Le fait d’être née hors de France est également un facteur de risque de mortalité maternelle ; en particulier, les femmes nées en Afrique subsaharienne ont un risque 3,1 fois supérieur à celui des femmes nées en France. La vulnérabilité socio-économique et l’obésité sont également surreprésentées parmi les femmes décédées entre 2016 et 2018 (34 versus 22 % en population générale des parturientes pour la vulnérabilité, et 26 versus 13 % pour l’obésité).
Enfin, les données mettent en évidence une disparité régionale, avec des départements et régions d’outre-mer (Drom) plus touchés par la mortalité maternelle puisque le risque y est multiplié par deux par rapport à la moyenne métropolitaine.
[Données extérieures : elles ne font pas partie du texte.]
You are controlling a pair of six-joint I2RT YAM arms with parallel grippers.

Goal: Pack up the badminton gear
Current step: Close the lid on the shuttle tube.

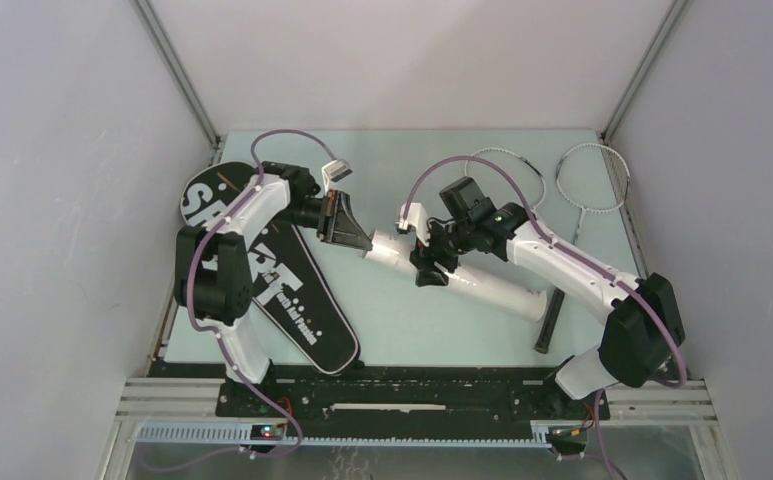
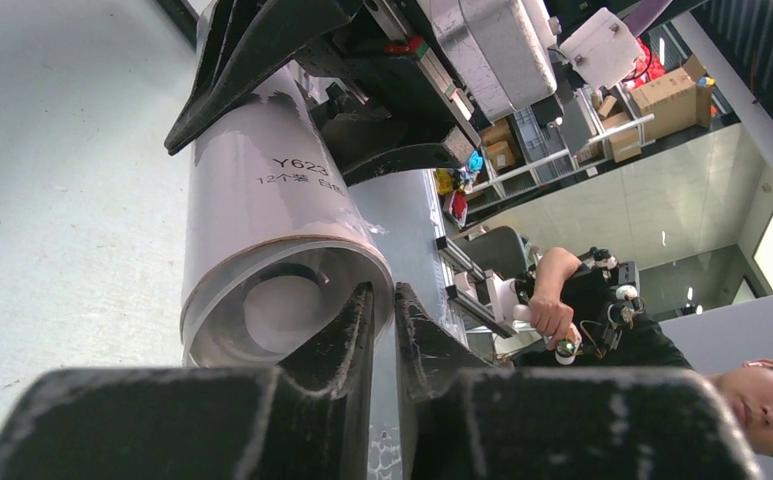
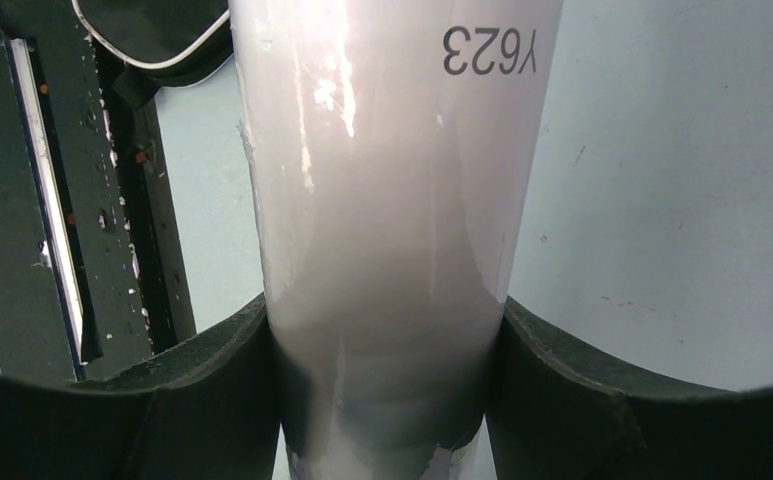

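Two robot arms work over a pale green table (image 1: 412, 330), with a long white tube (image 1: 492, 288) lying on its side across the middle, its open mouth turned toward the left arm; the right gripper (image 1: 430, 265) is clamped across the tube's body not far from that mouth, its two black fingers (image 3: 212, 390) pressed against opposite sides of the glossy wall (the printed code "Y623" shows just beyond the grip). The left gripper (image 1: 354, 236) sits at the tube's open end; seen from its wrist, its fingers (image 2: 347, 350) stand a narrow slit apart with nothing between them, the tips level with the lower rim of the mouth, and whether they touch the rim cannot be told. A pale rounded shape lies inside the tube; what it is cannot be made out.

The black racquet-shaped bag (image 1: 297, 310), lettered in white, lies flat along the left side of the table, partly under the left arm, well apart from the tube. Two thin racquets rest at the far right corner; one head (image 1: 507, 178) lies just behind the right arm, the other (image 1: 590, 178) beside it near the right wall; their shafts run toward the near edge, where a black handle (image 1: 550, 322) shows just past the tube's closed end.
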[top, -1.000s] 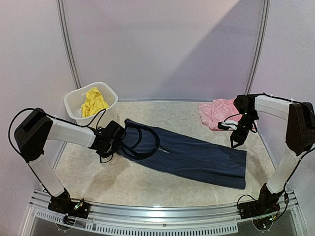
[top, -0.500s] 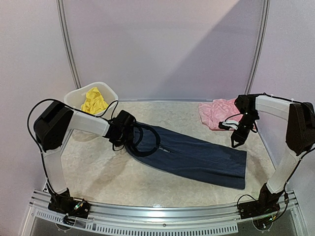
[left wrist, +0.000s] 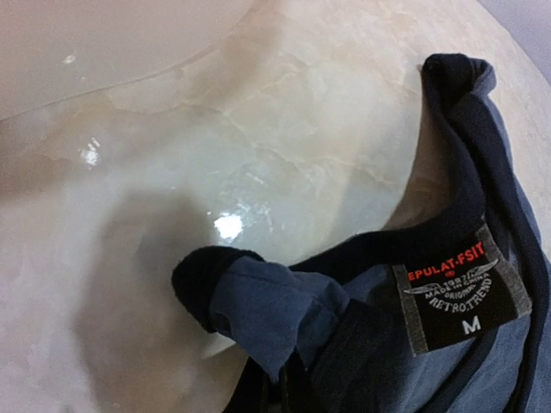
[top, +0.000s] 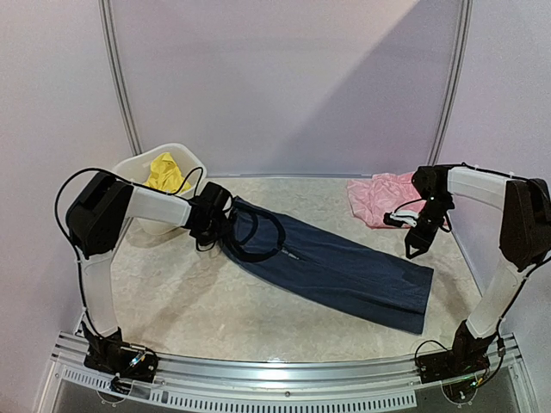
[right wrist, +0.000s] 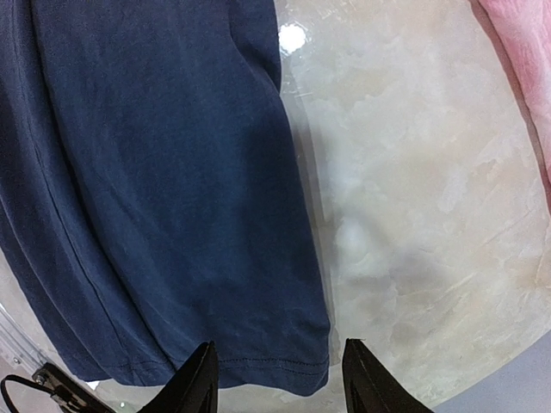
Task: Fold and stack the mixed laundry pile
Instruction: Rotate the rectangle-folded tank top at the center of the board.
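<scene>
The blue top (top: 344, 271) stretches across the counter (top: 172, 297) from far left corner to near right. The left claw (top: 220, 227) pinches its neck end. The right claw (right wrist: 277, 377) hangs spread by its hem.

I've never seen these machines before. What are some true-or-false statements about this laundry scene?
1. The left gripper is shut on the navy top at its shoulder end. True.
2. The right gripper grips the pink piece. False: it hangs open over the top's hem, holding nothing.
3. The yellow piece sits in the white tub. True.
4. The pink piece lies on the navy top. False: it lies apart, at the far right.
</scene>
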Robot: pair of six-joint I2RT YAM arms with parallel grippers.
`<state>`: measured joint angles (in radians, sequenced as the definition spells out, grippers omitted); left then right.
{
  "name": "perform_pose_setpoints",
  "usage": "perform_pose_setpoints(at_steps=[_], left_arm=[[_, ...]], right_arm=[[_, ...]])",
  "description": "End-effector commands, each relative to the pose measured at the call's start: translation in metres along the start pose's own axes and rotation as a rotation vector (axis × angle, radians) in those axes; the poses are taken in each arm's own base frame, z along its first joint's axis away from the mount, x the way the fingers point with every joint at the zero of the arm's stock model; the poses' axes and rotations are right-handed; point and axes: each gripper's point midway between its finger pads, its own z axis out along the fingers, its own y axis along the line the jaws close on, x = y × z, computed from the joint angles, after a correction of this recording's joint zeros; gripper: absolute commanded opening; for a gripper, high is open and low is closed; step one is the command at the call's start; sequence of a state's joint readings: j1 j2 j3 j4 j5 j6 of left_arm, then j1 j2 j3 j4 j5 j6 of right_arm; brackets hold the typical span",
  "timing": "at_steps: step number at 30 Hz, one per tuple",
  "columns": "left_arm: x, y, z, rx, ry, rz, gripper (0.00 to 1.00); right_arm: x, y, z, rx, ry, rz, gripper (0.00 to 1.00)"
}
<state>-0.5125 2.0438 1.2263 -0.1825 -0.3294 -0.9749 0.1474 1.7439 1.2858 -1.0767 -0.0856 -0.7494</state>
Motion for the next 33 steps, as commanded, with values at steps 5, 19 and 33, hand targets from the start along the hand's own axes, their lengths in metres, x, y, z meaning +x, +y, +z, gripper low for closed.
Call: perform_pose_setpoints(at_steps=[5,19,33], left_arm=[[0.001,0.024,-0.018,-0.055,0.044,0.075,0.11],[-0.015,0.016,-0.064,-0.002,0.024,0.116,0.19],[-0.014,-0.086,-0.047,0.159,0.079,0.223,0.26]], right_arm=[[-0.003,-0.006,0.020,-0.028,0.024,-0.006,0.50],[-0.005,-0.005,0.026,-0.049,0.021,0.005,0.50],[-0.010,-0.006,0.025,-0.056,0.007,0.015,0.50]])
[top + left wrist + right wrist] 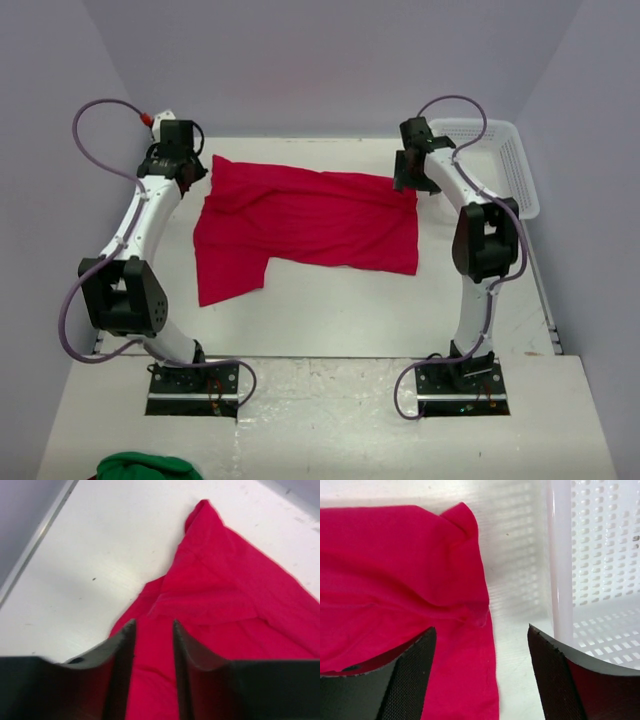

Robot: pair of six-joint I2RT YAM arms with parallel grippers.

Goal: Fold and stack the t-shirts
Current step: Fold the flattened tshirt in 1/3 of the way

Les auteurs signalent toutefois que ce ratio est « de moindre ampleur » par rapport aux précédents triennats durant lesquels il était multiplié par quatre. La région Provence-Alpes-Côte d’Azur, les Hauts-de-France et l’Île-de-France suivent les Drom avec un ratio entre 13 et 14,5/100 000 naissances vivantes ; l’Occitanie présente quant à elle le ratio le plus faible du pays (moins de 7/100 000).
Enfin, les auteurs estiment que « 60 % des décès maternels sont probablement (pour 17 %) ou possiblement (43 %) évitables ». De l’analyse des dossiers et des données, le comité d’expert tire 30 messages clés pour améliorer prévention, dépistage et coordination des soins. Il insiste sur le caractère évolutif du niveau des risques somatiques, psychiatriques et sociaux chez la femme et de l’importance de répéter les évaluations. « Les facteurs de risque, personnels et familiaux, de dépression périnatale doivent être connus des professionnels et recherchés tout au long du suivi de la grossesse et du postpartum », lit-on.
Les experts insistent sur l’information aux familles, en particulier sur la dépression périnatale et post-partum, et sur la formation au repérage des risques, aux examens diagnostiques et aux gestes d’urgence des professionnels de santé. Enfin, ils sensibilisent à « toute symptomatologie respiratoire » qui doit conduire à rechercher une origine cardiaque.